Please repeat the lines below, exactly and only, from the one that holds "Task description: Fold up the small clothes" through the one that holds "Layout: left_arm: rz".

Records from a collection:
<<<<
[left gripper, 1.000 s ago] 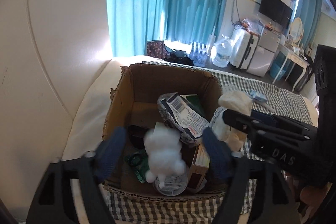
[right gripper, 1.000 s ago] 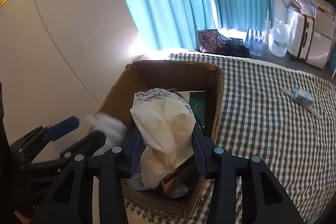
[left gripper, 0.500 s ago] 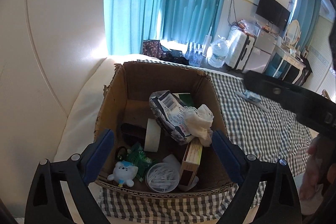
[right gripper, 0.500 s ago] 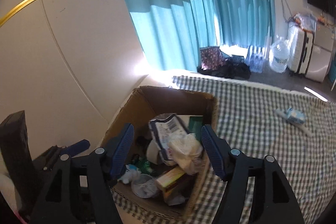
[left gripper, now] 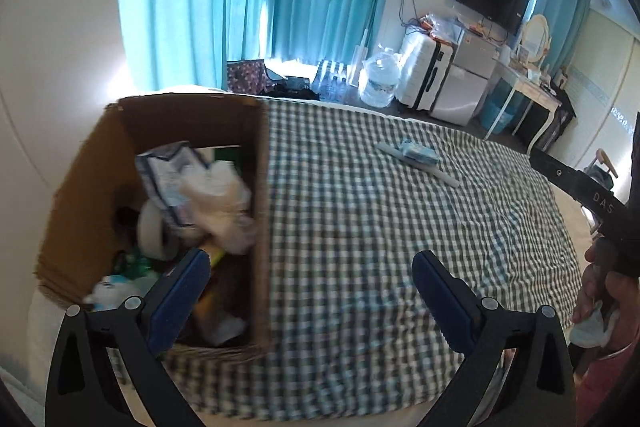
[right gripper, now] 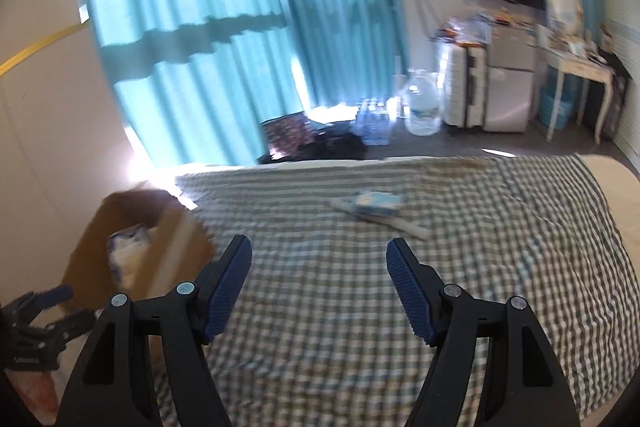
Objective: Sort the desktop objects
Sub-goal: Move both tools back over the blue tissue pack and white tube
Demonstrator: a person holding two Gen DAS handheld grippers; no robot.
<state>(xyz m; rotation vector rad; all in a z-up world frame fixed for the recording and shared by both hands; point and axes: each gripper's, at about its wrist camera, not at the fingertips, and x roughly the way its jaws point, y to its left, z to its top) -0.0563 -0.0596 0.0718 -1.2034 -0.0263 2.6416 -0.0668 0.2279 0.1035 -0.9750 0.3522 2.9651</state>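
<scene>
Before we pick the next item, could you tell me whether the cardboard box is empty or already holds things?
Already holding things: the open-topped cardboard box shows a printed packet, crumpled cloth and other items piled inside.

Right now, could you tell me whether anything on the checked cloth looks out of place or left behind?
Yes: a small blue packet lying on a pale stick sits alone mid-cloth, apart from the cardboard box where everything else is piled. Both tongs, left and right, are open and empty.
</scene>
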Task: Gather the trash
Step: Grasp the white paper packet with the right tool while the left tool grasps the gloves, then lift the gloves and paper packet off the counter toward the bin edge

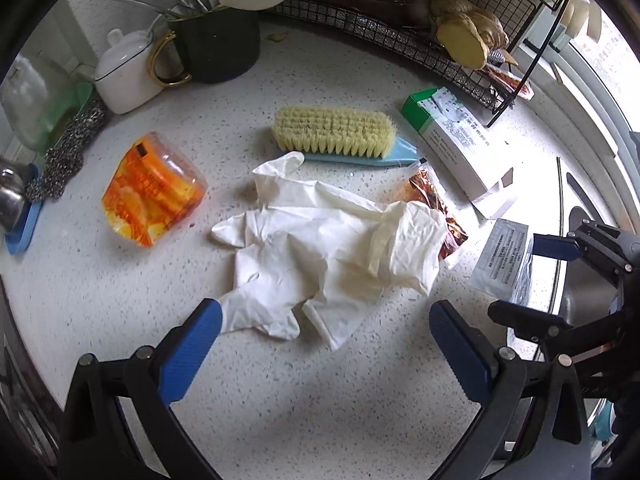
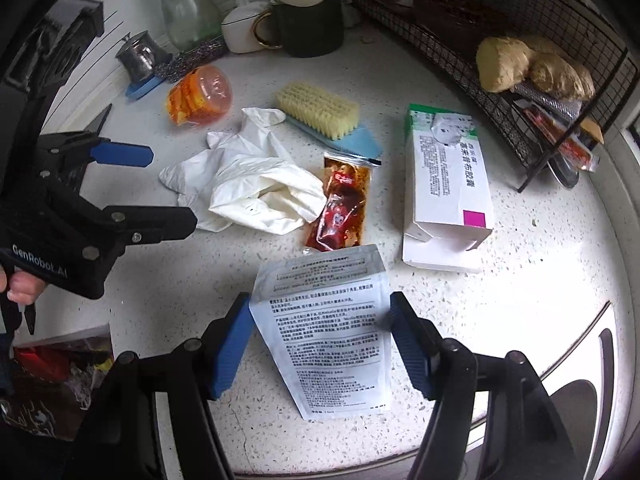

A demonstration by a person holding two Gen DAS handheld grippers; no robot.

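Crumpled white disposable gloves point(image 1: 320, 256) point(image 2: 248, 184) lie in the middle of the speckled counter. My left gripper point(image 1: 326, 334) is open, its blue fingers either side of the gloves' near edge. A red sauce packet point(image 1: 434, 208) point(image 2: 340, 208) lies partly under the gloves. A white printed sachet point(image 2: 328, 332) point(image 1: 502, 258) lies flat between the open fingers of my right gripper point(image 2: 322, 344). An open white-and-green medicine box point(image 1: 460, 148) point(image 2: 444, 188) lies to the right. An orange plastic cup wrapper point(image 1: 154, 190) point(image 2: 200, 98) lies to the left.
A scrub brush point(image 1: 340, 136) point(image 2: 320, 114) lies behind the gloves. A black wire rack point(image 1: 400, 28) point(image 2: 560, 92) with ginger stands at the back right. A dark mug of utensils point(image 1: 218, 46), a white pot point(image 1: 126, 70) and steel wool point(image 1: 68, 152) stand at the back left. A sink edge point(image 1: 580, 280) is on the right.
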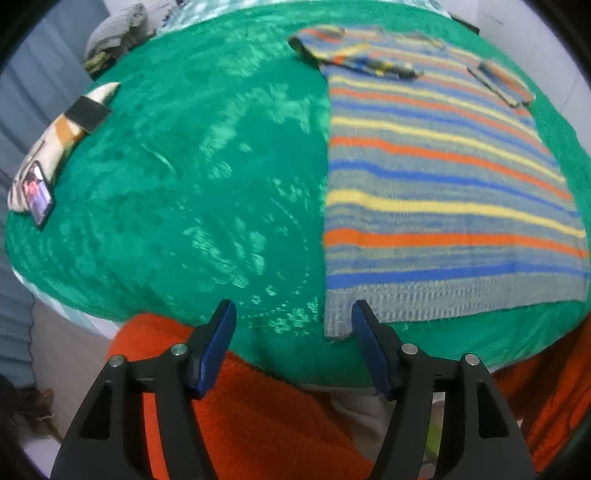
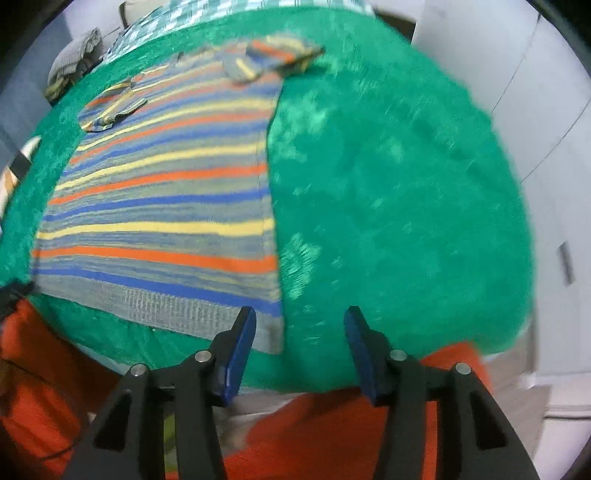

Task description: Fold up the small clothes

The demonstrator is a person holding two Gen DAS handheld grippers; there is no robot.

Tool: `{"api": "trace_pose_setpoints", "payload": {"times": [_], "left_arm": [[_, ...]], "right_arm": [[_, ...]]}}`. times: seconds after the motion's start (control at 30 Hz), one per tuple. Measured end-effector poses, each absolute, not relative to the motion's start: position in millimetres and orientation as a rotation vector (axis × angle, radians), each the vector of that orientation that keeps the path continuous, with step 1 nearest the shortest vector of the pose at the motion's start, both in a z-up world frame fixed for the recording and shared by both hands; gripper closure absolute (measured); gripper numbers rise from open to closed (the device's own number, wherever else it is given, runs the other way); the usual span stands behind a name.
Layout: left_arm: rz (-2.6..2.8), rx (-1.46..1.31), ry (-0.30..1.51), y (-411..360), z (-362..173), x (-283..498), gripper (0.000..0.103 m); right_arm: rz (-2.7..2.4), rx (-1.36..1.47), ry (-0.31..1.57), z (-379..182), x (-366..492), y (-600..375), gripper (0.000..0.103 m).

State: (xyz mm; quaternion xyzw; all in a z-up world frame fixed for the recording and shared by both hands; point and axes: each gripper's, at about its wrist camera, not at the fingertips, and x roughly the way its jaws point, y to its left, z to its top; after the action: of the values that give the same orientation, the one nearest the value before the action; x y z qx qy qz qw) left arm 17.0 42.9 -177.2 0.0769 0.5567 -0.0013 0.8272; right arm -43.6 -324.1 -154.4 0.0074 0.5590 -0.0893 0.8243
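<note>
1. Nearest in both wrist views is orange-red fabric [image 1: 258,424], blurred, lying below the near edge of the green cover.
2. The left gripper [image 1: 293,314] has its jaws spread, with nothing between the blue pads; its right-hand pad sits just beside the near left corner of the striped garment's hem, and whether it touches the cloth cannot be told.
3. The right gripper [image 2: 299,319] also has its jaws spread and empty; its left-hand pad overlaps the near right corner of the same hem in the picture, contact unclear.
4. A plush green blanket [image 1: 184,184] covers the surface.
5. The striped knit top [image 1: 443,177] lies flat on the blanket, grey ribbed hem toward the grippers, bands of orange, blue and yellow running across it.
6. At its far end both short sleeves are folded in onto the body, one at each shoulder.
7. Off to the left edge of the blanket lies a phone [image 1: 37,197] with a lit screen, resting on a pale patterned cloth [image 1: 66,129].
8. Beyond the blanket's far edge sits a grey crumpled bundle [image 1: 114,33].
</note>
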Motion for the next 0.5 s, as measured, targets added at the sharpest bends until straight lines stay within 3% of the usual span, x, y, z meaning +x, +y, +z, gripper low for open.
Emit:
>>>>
__Answer space__
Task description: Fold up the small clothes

The demonstrator is a person holding two Gen DAS handheld grippers; there is no robot.

Tool: `{"api": "trace_pose_setpoints", "payload": {"times": [_], "left_arm": [[_, ...]], "right_arm": [[_, ...]]}}`. times: seconds after the motion's start (control at 30 Hz), one per tuple. Measured end-effector poses, each absolute, not relative to the motion's start: position in millimetres and orientation as a rotation vector (axis × angle, radians), each the vector of that orientation that keeps the path continuous, with step 1 nearest the shortest vector of the pose at the motion's start, both in a z-up world frame fixed for the recording and shared by both hands; gripper closure absolute (measured); gripper numbers rise from open to closed (the device's own number, wherever else it is given, runs the other way); the usual span stands behind a name.
Layout: left_arm: rz (-2.6..2.8), rx (-1.46..1.31), ry (-0.30..1.51), y (-411..360), z (-362..173), x (-283..498), gripper (0.000..0.103 m); right_arm: rz (-2.7..2.4), rx (-1.36..1.47), ry (-0.31..1.57), z (-379..182), x (-366..492), y (-600..375), gripper (0.000..0.103 m).

No more work remains for this exercise.